Eur J Cardiothorac Surg. 2026 Apr 1;68(Supplement_1):i50-i60. doi: 10.1093/ejcts/ezag084.
ABSTRACT
OBJECTIVES: To review the prognostic impact of spread through air spaces (STAS) and visceral pleural invasion (VPI) in early-stage non-small-cell lung cancer (NSCLC), assess their relevance to the increasing use of sublobar resection, and describe current limitations in their preoperative and intraoperative assessment.
METHODS: A comprehensive literature review was conducted to summarize key original studies, meta-analyses, and major clinical trials addressing STAS, VPI, diagnostic modalities, and surgical strategies for early-stage NSCLC.
RESULTS: Spread through air spaces is associated with a higher risk of loco-regional recurrence after sublobar resection, and this risk is not adequately reduced by wider surgical margins. Anatomic resection, such as segmentectomy, provides more favourable outcomes than non-anatomic wedge resection in STAS-positive disease.

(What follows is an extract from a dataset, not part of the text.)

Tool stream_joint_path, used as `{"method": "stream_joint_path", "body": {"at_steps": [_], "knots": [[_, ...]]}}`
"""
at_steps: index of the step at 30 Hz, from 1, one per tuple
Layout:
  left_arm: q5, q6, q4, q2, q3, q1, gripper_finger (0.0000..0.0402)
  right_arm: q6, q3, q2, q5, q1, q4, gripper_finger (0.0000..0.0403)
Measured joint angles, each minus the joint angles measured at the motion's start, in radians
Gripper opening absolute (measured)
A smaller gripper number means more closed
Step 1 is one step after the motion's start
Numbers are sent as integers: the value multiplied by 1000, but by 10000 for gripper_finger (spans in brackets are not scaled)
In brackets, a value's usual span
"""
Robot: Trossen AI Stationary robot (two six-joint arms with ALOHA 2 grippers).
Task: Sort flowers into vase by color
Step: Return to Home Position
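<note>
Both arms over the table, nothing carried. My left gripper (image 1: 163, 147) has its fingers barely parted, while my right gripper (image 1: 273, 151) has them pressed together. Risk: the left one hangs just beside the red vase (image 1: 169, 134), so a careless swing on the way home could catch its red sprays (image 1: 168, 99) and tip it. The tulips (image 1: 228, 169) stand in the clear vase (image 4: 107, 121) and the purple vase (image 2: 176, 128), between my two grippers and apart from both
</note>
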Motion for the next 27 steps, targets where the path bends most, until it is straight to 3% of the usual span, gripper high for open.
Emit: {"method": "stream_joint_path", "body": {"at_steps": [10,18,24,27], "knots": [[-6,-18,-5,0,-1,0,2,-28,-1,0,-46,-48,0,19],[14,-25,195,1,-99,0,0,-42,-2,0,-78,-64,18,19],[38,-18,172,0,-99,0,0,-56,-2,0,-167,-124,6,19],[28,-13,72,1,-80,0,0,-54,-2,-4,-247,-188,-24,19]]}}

Visceral pleural invasion is associated with an increased risk of distant metastasis, which may contribute to the comparable survival observed between segmentectomy and lobectomy in small VPI-positive tumours. The preoperative and intraoperative identification of both features remains limited due to the low sensitivity of frozen-section analysis for STAS and the modest accuracy of current radiologic predictors.
CONCLUSIONS: Tumour size alone is insufficient to guide surgical planning in early-stage NSCLC. Spread through air spaces and VPI have measurable prognostic effects and should be considered when determining the extent of resection. Improved predictive tools and prospective studies incorporating these pathological factors are needed to optimize surgical decision-making and treatment selection.